Nebenbei wird in diesem Gewühl aus Zeitlupen, Schnitte-Stakkatos, Freeze Frames und Close-Ups von dummen Visagen noch der Hauptdarsteller eingeführt, der Bays niemals endende Sandkasten-Anarchie sogleich für das eigene Image instrumentalisiert. Ryan Reynolds „Eins“ ist eine Knallcharge, die einem Deadpool ebenso gut als zweiter Kopf aus dem Hintern wachsen könnte, um die Aussicht seines Trägers aus der Vertikale zu kommentieren. Insofern passt er hervorragend zu Bays Stil, denn wenigstens kommt der Blödsinn bei Reynolds tief aus der Lunge, wodurch er innerhalb des Bay-Universums mit all seinen schicken Sonnenuntergängen, Sonnenbrillen und stylishen Dresses eine gewisse Authentizität verströmt. Dass Reynolds' Komparsen austauschbare Ziffern sind, wird sogar zum Konzept umgedeutet; wann immer der Träger einer Zahl erlischt, schlüpft einfach der nächste in die Rolle.
Kaum ist die initiale Autojagd beendet (irgendwann endet eben alles mal... an einem Trägerbalken), verstreut sich die Crew in alle Winde, doch die Hektik bleibt fortbestehen.
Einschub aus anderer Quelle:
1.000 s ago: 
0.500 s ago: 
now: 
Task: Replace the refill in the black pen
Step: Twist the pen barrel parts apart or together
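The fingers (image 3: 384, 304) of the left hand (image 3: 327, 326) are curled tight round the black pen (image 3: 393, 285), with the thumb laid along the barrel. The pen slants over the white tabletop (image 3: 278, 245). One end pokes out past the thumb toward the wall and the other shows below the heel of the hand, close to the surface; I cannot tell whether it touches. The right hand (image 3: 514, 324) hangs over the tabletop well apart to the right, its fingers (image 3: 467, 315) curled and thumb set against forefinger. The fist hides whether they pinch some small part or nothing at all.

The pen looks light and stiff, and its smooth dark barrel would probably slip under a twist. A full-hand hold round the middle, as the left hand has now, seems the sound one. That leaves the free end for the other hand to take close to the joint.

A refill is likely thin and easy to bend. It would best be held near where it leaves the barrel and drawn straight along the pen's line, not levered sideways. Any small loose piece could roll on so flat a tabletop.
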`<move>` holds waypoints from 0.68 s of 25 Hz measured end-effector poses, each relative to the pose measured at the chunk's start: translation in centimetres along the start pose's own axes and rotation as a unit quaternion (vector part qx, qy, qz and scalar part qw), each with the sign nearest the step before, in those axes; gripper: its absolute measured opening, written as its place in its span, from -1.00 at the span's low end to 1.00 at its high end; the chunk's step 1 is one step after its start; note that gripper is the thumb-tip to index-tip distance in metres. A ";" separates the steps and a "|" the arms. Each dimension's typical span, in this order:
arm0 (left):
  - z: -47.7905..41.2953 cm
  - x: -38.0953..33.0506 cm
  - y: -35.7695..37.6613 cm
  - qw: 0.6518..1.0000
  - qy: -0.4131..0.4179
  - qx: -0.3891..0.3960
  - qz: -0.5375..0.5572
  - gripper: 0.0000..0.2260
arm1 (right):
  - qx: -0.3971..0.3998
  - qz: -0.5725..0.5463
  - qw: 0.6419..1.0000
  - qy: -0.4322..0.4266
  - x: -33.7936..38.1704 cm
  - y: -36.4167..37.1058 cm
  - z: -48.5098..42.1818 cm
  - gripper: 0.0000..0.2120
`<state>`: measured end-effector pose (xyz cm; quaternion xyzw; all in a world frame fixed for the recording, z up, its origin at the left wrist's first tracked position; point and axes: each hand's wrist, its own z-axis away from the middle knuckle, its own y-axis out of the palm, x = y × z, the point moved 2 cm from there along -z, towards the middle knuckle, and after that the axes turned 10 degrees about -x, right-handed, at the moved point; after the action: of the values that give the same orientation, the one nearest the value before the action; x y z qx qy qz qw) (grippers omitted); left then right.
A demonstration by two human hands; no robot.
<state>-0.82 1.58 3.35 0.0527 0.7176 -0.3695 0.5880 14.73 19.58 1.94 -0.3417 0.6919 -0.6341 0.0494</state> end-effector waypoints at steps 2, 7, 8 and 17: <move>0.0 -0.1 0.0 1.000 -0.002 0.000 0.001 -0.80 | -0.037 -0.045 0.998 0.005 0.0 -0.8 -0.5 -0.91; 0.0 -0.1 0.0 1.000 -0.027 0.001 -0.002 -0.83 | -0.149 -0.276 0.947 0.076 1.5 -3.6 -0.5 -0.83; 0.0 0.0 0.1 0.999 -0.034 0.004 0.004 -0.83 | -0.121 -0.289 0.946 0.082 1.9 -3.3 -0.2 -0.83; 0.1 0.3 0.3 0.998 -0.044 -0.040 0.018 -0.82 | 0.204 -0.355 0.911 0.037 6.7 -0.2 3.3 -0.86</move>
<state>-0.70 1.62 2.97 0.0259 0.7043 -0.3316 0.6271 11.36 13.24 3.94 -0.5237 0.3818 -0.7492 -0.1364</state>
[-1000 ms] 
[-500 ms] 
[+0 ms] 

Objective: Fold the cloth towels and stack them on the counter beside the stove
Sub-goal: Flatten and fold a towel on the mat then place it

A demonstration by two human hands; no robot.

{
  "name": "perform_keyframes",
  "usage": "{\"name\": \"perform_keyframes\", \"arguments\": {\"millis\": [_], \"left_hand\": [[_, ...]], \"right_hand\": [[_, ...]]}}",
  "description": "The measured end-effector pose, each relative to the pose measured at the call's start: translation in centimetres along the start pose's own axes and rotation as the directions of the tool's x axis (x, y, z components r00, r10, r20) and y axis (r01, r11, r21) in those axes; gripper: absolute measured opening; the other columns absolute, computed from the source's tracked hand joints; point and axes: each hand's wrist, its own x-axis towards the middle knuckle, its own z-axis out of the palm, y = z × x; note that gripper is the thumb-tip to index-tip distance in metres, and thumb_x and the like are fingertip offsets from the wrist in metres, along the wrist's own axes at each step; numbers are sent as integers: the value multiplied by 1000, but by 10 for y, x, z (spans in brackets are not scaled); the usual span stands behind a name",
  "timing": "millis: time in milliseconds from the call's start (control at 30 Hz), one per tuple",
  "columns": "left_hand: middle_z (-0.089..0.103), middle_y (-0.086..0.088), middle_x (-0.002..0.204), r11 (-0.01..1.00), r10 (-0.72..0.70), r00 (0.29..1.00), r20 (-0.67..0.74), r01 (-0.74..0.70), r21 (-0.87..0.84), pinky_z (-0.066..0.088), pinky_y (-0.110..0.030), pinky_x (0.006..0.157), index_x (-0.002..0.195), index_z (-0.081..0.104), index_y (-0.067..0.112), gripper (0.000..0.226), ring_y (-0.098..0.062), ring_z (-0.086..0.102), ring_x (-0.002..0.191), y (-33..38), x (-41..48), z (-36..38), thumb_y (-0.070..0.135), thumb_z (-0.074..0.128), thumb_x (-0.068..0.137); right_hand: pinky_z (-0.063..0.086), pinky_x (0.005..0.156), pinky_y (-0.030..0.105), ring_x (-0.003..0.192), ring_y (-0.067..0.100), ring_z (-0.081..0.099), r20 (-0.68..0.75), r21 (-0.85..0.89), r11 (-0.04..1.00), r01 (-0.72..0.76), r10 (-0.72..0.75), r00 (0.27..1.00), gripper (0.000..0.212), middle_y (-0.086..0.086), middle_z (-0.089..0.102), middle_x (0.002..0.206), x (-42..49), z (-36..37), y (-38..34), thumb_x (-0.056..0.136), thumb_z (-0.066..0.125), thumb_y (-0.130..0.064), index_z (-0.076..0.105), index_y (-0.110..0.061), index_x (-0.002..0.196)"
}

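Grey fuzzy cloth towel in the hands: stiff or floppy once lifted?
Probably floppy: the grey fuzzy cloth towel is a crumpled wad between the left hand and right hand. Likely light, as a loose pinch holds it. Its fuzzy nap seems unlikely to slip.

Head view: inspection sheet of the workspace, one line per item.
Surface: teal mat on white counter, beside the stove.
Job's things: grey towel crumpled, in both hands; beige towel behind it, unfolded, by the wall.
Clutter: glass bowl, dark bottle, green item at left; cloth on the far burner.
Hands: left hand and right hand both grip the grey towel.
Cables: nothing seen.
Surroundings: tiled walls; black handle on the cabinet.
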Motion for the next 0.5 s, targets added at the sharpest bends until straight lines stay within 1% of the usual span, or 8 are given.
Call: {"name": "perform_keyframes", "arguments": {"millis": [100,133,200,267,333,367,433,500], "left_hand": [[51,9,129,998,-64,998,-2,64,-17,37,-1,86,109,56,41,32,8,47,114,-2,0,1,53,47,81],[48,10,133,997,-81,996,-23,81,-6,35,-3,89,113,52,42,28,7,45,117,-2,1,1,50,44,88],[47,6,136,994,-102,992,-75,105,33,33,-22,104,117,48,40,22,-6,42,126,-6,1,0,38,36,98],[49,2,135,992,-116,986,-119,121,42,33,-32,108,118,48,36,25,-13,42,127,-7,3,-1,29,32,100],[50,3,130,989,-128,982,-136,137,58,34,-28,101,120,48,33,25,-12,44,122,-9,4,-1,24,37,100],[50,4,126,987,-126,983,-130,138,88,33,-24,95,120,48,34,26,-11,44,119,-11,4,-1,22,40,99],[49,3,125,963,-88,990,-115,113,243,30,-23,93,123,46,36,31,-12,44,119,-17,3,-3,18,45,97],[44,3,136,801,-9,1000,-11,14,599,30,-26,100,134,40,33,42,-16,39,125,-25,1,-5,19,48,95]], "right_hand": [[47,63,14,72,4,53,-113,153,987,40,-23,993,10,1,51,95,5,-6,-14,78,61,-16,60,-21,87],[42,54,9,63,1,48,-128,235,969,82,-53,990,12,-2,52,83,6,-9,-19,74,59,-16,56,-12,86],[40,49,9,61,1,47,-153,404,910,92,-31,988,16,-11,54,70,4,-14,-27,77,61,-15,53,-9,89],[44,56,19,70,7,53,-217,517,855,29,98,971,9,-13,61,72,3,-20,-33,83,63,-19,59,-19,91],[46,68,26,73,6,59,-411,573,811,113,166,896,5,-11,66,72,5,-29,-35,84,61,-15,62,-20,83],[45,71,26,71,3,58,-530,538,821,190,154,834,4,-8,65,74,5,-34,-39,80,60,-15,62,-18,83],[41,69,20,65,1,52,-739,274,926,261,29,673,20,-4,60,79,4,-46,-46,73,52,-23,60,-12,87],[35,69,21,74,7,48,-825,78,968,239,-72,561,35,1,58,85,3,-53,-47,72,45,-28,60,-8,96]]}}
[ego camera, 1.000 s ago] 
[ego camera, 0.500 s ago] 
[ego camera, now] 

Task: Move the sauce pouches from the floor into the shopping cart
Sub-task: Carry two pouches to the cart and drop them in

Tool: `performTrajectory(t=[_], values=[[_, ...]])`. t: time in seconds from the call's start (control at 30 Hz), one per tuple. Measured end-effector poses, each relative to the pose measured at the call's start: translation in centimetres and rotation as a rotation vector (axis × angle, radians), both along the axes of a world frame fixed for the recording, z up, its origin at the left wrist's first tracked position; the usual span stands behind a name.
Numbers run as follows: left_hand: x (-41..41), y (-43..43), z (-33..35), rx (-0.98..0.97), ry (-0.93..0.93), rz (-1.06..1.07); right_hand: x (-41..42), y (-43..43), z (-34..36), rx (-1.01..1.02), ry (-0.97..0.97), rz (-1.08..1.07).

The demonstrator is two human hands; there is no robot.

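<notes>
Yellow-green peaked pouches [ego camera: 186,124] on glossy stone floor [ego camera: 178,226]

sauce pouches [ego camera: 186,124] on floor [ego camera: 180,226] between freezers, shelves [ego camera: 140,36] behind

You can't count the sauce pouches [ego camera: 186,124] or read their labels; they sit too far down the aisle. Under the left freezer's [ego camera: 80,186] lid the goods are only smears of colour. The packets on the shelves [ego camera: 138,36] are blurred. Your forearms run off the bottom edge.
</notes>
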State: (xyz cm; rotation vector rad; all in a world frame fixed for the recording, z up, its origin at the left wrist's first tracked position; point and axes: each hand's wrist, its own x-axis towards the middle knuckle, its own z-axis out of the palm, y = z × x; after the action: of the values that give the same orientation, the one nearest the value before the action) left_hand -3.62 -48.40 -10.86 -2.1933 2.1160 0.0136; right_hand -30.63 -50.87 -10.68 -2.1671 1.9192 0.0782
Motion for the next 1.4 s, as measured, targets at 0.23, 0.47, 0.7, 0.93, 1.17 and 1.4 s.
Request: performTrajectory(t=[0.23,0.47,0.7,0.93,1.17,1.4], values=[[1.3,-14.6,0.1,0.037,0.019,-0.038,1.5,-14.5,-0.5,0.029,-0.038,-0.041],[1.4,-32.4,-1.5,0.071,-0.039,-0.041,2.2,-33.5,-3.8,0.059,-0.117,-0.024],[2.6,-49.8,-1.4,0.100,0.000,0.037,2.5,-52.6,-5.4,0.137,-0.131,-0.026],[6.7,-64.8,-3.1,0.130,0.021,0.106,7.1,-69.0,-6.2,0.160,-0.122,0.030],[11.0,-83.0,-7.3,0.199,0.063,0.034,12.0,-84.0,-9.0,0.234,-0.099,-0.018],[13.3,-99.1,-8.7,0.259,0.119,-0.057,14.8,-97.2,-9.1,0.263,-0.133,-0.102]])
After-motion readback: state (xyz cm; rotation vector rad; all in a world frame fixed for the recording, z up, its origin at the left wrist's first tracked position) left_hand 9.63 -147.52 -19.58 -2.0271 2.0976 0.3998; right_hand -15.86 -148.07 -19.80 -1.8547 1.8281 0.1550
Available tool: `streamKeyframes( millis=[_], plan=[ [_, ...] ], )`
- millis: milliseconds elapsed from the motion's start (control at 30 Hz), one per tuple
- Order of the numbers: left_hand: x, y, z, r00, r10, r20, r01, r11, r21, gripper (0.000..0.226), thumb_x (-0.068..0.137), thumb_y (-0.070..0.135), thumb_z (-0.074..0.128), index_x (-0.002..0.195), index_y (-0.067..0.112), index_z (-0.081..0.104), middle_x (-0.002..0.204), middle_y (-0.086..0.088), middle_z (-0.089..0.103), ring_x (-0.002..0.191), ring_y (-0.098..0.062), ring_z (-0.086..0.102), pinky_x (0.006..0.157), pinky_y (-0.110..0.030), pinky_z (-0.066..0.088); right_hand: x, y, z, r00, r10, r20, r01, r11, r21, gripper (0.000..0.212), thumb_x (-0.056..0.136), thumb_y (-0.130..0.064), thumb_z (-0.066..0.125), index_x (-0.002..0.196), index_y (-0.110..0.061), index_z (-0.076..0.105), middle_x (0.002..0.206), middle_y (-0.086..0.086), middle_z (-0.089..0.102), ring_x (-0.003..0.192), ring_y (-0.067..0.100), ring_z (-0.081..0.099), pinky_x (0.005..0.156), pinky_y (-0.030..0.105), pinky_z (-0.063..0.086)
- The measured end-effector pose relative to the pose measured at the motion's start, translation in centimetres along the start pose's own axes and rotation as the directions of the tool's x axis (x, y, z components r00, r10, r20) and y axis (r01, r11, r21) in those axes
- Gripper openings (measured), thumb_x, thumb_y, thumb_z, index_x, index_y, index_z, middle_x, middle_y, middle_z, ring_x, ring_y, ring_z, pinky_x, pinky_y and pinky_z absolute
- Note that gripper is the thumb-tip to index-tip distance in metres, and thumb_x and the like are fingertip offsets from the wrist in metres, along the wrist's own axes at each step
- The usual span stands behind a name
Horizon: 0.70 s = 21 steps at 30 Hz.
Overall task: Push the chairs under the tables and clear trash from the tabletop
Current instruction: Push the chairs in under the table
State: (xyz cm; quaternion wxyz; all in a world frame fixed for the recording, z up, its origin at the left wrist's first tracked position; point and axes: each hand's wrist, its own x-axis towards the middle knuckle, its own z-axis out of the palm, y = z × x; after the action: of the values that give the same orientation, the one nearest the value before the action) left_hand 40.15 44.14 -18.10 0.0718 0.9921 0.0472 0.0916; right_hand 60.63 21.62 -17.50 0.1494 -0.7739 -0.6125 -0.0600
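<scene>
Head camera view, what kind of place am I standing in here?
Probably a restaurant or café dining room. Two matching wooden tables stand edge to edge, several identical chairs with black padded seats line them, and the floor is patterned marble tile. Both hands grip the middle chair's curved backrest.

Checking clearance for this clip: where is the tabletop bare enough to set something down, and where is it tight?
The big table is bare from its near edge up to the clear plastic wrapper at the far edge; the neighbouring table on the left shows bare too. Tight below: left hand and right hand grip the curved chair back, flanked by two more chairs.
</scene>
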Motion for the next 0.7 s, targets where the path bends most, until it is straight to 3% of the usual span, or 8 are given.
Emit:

Selbst in verhältnismäßig ruhigen Besprechungssequenzen wird man mit unruhigen Schwenks und unnötigen Ablenkungen fürs Auge gegängelt. Möchte man das positiv deuten, könnte man sagen: Kaum ein Regisseur trotzt den Zeichen der Zeit so sehr wie Michael Bay, denn was er heute dreht, unterscheidet sich in der Herangehensweise nicht allzu sehr von seinen Arbeiten aus den 90er Jahren. Verliert man sich jedoch darin, das Chaos bei der Ausbreitung zu betrachten, erwacht man möglicherweise gebadet in Langeweile. Genau das passiert im unheimlich zähen Mittelteil, wenn die Dialoge mal wieder von „Guten“ und „Bösen“ berichten und zwischen dem Leben des Einzelnen und dem Erledigen des Jobs abgewogen wird.
Eine zweite große Actionsequenz bewahrt davor, dass man schließlich selig wegdämmert – wohlgemerkt nicht wegen einer außergewöhnlichen Choreografie, sondern rein wegen ihrer konzeptionellen Besonderheit, die einen gigantischen Magneten umfasst und eine Menge Spaß mit herumfliegenden Metallteilen. Reynolds wird wohl ein gewisses Sümmchen gekostet haben; wie kaum anders zu erwarten, wurden die Millionen aber wohl hauptsächlich in Partikel investiert, mit denen das Konfetti schön breit streut. Man könnte also sagen, die Investition ist auf der Leinwand zu sehen, zumindest so lange man die Slow-Motion-Taste betätigt.
„6 Underground“ setzt sich nach gut zwei Stunden zu einem großen, lauten Action-Debakel zusammen, das in seinen spektakulären Achterbahnmomenten zu gleichen Teilen Spaß macht und anwidert, um dazwischen fast durchweg zu langweilen. Von den zaghaften Ambitionen aus „13 Hours“, „Pain & Gain“ oder „The Island“ ist hier nichts zu spüren; Bay krallt sich das „stupid money“, um einfach mal einen drauf zu machen. Netflix bezahlt die Rechnung und darf sich dafür feiern lassen, der Zuschauer hat den Kater. So gesehen bekommt jeder, was er verdient.